Streitkräfte und Strategien. Roms militärische Reaktion auf die clades Variana von Stefan Burmeister/Roland Kaestner in: Stefan Burmeister/Salvatore Ortisi (Hrsg.), Phantom Germanicus. Spurensuche zwischen historischer Überlieferung und archäologischem Befund. Materialhefte zur Ur- und Frühgeschichte Niedersachsens 53 (Rahden/Westf. 2018) 95–136, 2018

Der Artikel ist richtig spannend, zeigt er doch die antike Großmacht nicht aus der Perspektive „Große Männer machen die Geschichte“, sondern verrät eine Menge darüber, welche materiellen Voraussetzungen der militärischen Macht Roms zugrunde lagen.
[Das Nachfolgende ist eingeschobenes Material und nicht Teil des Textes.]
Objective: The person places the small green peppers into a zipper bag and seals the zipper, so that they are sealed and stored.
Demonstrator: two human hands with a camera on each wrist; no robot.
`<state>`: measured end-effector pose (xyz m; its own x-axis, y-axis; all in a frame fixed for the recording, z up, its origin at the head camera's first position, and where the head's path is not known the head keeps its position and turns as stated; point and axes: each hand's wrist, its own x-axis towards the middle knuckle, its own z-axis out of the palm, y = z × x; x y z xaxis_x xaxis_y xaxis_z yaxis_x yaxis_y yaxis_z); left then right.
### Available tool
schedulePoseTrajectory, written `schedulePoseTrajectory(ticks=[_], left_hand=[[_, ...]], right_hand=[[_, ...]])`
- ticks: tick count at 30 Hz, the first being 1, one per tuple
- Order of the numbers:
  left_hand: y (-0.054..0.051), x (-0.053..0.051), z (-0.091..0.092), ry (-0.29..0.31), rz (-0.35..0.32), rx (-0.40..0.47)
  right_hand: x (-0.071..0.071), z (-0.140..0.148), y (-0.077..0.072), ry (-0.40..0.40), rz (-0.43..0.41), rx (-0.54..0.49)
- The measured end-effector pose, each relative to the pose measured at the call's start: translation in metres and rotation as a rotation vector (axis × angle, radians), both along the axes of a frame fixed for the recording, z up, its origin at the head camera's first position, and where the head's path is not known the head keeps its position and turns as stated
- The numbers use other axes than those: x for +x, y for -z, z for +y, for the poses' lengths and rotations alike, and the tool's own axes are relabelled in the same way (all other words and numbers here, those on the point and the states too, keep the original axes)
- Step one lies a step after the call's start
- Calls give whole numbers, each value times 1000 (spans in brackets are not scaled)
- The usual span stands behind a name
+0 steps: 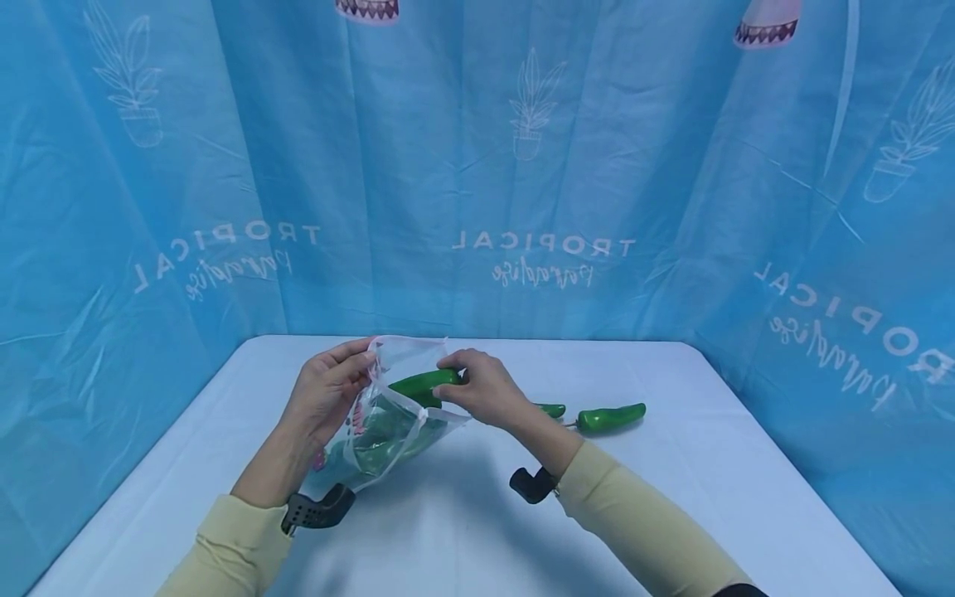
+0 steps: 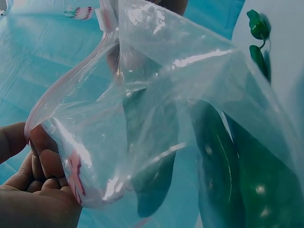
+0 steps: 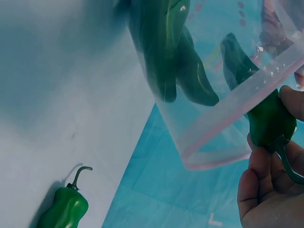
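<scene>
A clear zip bag (image 1: 380,435) with a pinkish seal hangs tilted above the table, its mouth spread. My left hand (image 1: 328,390) pinches the bag's rim between thumb and fingers. In the right hand (image 1: 481,385) is a green pepper (image 1: 421,386), held near its stem end; its tip is inside the bag mouth, as the right wrist view shows with the held pepper (image 3: 273,121). Other green peppers (image 2: 218,166) lie in the lower part of the bag, seen through the plastic.
On the white table (image 1: 477,531), one green pepper (image 1: 612,419) lies to the right. A second loose pepper (image 1: 552,410) is partly hidden behind the right wrist. Blue printed curtains (image 1: 537,182) surround the table on the back and sides.
</scene>
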<state>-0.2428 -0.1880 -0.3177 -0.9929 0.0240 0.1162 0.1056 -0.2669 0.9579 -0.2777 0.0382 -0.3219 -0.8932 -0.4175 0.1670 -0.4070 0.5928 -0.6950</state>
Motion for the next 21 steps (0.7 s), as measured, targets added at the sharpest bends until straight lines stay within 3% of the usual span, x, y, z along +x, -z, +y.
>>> schedulePoseTrajectory(ticks=[13,21], left_hand=[[0,0,0,3,20,14],[-2,1,-1,-20,-8,5]], right_hand=[[3,3,1,-17,35,-33],[2,24,2,78,44,-38]])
Es geht natürlich um Logistik, Straßen, Transport, Vorräte.

Diese Satz packte mich: „Im Sommer [12 v. Chr., Cassius Dio (54, 32] erfolgte ein Großangriff auf die Cherusker. Die Römer kamen mit acht Legionen über die Nordsee.“ Moment? Über die Nordsee? Mit acht Legionen? Das sind sind mehr als 40.000 Mann, den Tross nicht mitgerechnet. Wie haben die das logistisch gemacht? Und sie mussten auch noch durch das Delta des Rheins, am späteren Lugdunum Cananefatium vorbei. (Das Forum Hadriani wurde erst ein halbes Jahrhundert nach dem Feldzug des Germanicus gegründet.)

tabula Peutingeriana

Für den Transport war die Classis Germanica zuständig. [Film dazu] Drusus führte zu diesem Zweck die Rheinflotte im Zusammenhang mit den Drusus-Feldzügen (12 bis 8 v. Chr.) durch einen – oder mehrere – neu gegrabene Kanäle von der Zuidersee in die Nordsee (fossa Drusiana). Da Friesen und Chauken nur über primitive Einbäume verfügten, konnte er mit seinen weit überlegenen Kräften ungehindert in die Mündung der Weser (Visurgis) einlaufen und danach beide Stämme rasch unterwerfen. Der Vorstoß des Tiberius an die Elbe (Albis) im Jahre 5 n. Chr. wurde mittels einer kombinierten See- und Landoperation bewerkstelligt.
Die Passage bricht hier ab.